Gimp makes progress, but Krita and Darktable get it right.
GIMP 2.10.6 introduces vertical text layers and comes with improved performance. Recently, the GNOME foundation received a 400,000 $ donation and they sent a quarter of that money to GIMP. Hopefully this financial support will help to finally make GIMP useable in a productive environment. Currently, color management is still broken. But the space invasion project made the underlying General Graphical Library (GEGL) fully color-managed and the developers of GIMP try to make use of this and make GIMP fully color managed, too. This development takes place in the GIMP 2.99 development version (git master branch of GNOME/gimp).
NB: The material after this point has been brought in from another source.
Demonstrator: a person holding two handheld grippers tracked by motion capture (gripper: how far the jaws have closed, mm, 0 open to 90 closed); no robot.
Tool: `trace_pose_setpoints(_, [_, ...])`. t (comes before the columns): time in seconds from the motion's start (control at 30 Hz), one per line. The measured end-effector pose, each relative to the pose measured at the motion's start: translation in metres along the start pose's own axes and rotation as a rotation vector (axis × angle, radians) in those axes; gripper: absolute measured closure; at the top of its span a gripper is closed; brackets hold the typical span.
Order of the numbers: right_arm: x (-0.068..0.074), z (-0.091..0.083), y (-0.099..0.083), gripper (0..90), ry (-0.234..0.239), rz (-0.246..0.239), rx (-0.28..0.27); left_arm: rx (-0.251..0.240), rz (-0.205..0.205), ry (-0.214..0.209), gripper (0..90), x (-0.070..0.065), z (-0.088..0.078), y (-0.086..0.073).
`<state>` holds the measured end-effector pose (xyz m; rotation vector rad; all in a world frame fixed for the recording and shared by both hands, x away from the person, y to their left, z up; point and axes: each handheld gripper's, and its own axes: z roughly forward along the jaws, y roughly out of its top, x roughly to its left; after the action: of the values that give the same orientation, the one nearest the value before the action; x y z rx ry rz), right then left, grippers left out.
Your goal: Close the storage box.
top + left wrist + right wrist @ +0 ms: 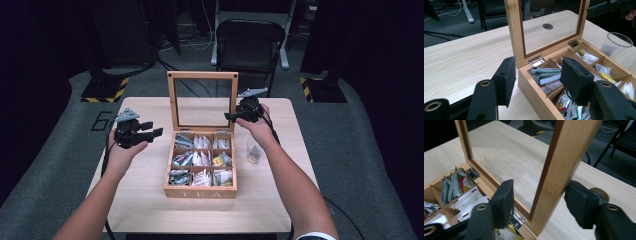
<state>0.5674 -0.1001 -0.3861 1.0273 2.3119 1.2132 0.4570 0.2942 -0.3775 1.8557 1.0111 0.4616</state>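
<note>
A wooden tea box (200,192) marked TEA stands open at the table's middle, its compartments full of tea bags (200,159). Its glass-paned lid (202,75) stands upright at the back. My right gripper (229,116) is at the lid's right edge. In the right gripper view its jaws (539,195) straddle the lid's wooden frame (564,157): the right pad is against the wood, the left pad stands apart on the glass side. My left gripper (151,128) hovers left of the box, open and empty, pointing at the box's near corner (536,72).
A clear plastic cup (253,150) stands on the light wooden table (150,200) just right of the box, under my right forearm. A black folding chair (247,40) stands beyond the far edge. Bare tabletop lies left of the box and in front of it.
</note>
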Motion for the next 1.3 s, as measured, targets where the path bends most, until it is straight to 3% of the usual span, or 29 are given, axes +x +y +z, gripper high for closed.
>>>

For the time being, stick to the second big open-source image manipulation software, Krita, whenever possible (the text tool needs to be overhauled). Krita 4.11 has support for Python 3 scripting, vector, filter, group, and file layers. You can nondestructively work on layers with masks. Krita supports full color management through LCMS for ICC and OpenColor IO for EXR and comes with a wide variety of icc working space profiles for every need,
with a color space browser to visualise and explore them. HDR and scene-referred images and it has OCIO and OpenEXR support. For radiometrically correct processing of images in RAW or TIF format involving only level adjustment and cropping, Darktable is the software of choice.